Stereotactic body radiotherapy (SBRT) is gaining prominence as an effective treatment for early-stage inoperable non–small-cell lung cancer (NSCLC). To date, little attention has been paid to the radiation dose delivered to the breast tissue in female patients.
Todd J. Carpenter, MD, Michael H. Buckstein, MD, PhD, Blagoja Todorov, BS, CMD, Sheryl Green, MBBCH, Kenneth E. Rosenzweig, MD; Icahn School of Medicine at Mount Sinai
Purpose and Objectives: Stereotactic body radiotherapy (SBRT) is gaining prominence as an effective treatment for early-stage inoperable non–small-cell lung cancer (NSCLC). To date, little attention has been paid to the radiation dose delivered to the breast tissue in female patients.
Materials and Methods: We retrospectively reviewed the treatment plans and dose–volume histograms of all female patients undergoing lung SBRT at our institution from July 2010 to October 2013. No dose constraints were placed on the breasts initially. Bilateral breasts were retrospectively contoured to determine the dose received. The 14 plans receiving the highest mean ipsilateral breast dose were replanned, taking into account the breasts as organs at risk (OARs) using the following published constraints developed to minimize contralateral breast dose during intensity-modulated radiation therapy (IMRT) breast cancer treatment: Dmean < 2 Gy; V5 < 15%; and V2 < 50%. Statistical analysis was performed using SPSS v19.
Results: A total of 84 patients underwent lung SBRT at our institution during the study period, of whom 42 were female. Twelve were excluded from this analysis because of a history of previously treated breast cancer (n = 7) or previous thoracic radiation (n = 5). Of the remaining 30 patients, the median age was 79 years (range: 59–94 yr). The predominant histology was adenocarcinoma (n = 24). Tumor stage was as follows: T1a = 12, T1b = 11, and T2a = 7. Twenty tumors were right-sided, eight were left-sided, and three patients presented with bilateral tumors. Median dose was 48 Gy in four fractions (range: 32.5–56 Gy). Median planning target volume (PTV) was 30.2 cc. The median Dmean, V5, and V2 received by the ipsilateral breast initially were 261 cGy, 19.5%, and 26.2%, respectively. PTV and breast volume were not significant predictors of any of the aforementioned dosimetric parameters. Isocenter location anterior to the carina did significantly correlate with the ipsilateral breast Dmean and V5 (P < .05 for both). Results of the 14 patients who were replanned are shown in Table 1. Dmean, V5, and V2 were significantly lowered after replanning (P < .05 for all). Replanning did not significantly increase the total lung V20, ipsilateral lung V20, chest wall V30, heart Dmax, esophagus Dmax, contralateral breast Dmean, or V2. There was a nonsignificant increase in the ipsilateral breast Dmax. The spinal cord Dmax and contralateral breast V5 were significantly increased, though still within tolerance.

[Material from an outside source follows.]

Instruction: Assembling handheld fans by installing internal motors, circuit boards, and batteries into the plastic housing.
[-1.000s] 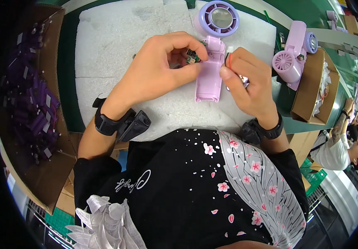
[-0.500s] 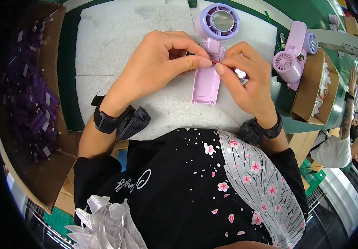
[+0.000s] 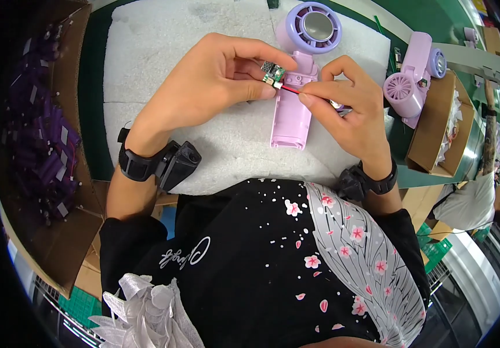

Conclusion: This study demonstrates that incorporating constraints that minimize breast dose in lung SBRT is feasible and does not result in excess dose to other critical structures. With increasing long-term survivorship after SBRT for early-stage NSCLC, there is a commensurate increasing likelihood of patients developing a metachronous primary breast cancer. Limiting the dose to the breast, especially for tumors anterior to the carina, may preserve the option of breast-conserving therapy in those patients, as well as lower the as-yet unquantified risk of radiation-related late toxicity in the breast.